Olayları sosyolojinin sınırları dışına taşıyıp sürekli komplo teorisi ile açıklamaya çalışmak çoğu kez insanları gerçeklerden koparır. Gerçeklerden kopan spekülatif düşünceler kendi içinde tutarlı olabilir ancak hayatın gerçekleri ile uyuşmaz. Eleştiri yaparken uygulanması mümkün olmayan ve hayatın gerçekleriyle uyuşmayan retorik, üzerinde yürümeyin. Aksi halde karşıdakine nasıl davranacağı tamamen kendisi ile o kişi arasındaki güç dengesi üzerine oturur ki bu da oportünist dediğimiz pohpohlama edebiyatı öğreterek yalakalığı kendisini küçültecek raddeye kadar sürdürmekten gocunmayan karakterdedir.  Çünkü oportünistlerin peşinde olduğu şey bir güçlü kişinin ardına gizlenerek dizginleri elde tutma isteğidir, korktukları şey ise afişe olmak gerçek niyetiyle tanınmaktır. 
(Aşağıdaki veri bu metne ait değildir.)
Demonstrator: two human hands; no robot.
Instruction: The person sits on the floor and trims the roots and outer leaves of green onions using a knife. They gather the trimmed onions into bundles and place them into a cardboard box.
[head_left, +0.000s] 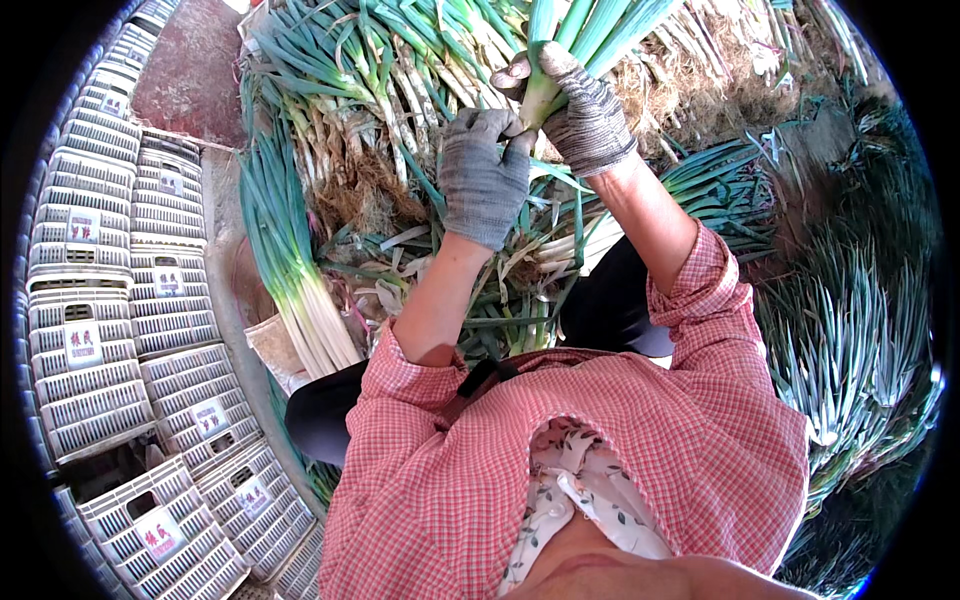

İronik olan şu ki; kazançlı çıkmak için sahnede daha fazla yer almaları gerekiyor. Ama sahnede olduklarında da hitap ettiği kitle tarafından daha apaçık bir biçimde tanıyor olmalarıdır.

Sonuç olarak, eleştirinin en güzeli kendi kendini eleştirinin öznesi yapabilmektir. Doğru eleştiri içeriden dışarıya yapılan eleştiridir. Kendini hiç eleştirmeden sürekli dış etkenleri öne çıkarmak kendi zaaflarını gizleyen bir tutuma dönüşecektir. Bu da kendini içinde bulunduğu grubu eleştirinin dışına taşımak demektir. 

Konumu ve bilgisi ne olursa olsun bir kişiyi tartışma ve eleştiri dışına çıkarmak ona eleştirisizlik zırhı kazandırmak o kişiyi kutsallaştırmaya yol açar. Bu onun için rahatlatıcı olabilir ama hiçbir zaman sorun çözücü değildir. 

Memur-Sen ve buna bağlı Sağlık-Sen olarak bizler Mehmet Akif İnan’ın Erdemliler Hareketi dediği bu yürüyüş ile ilkelerimizi medeniyet değerlerimizi temel alarak toplumsal barış hoşgörü ve uzlaşının sağlanması, kardeşlik hukukunun korunması için hak ihlalleri ile mücadele ederek adaletin tesisine öncülük etmek mücadelesini şiar edindik etmeye devam edeceğiz.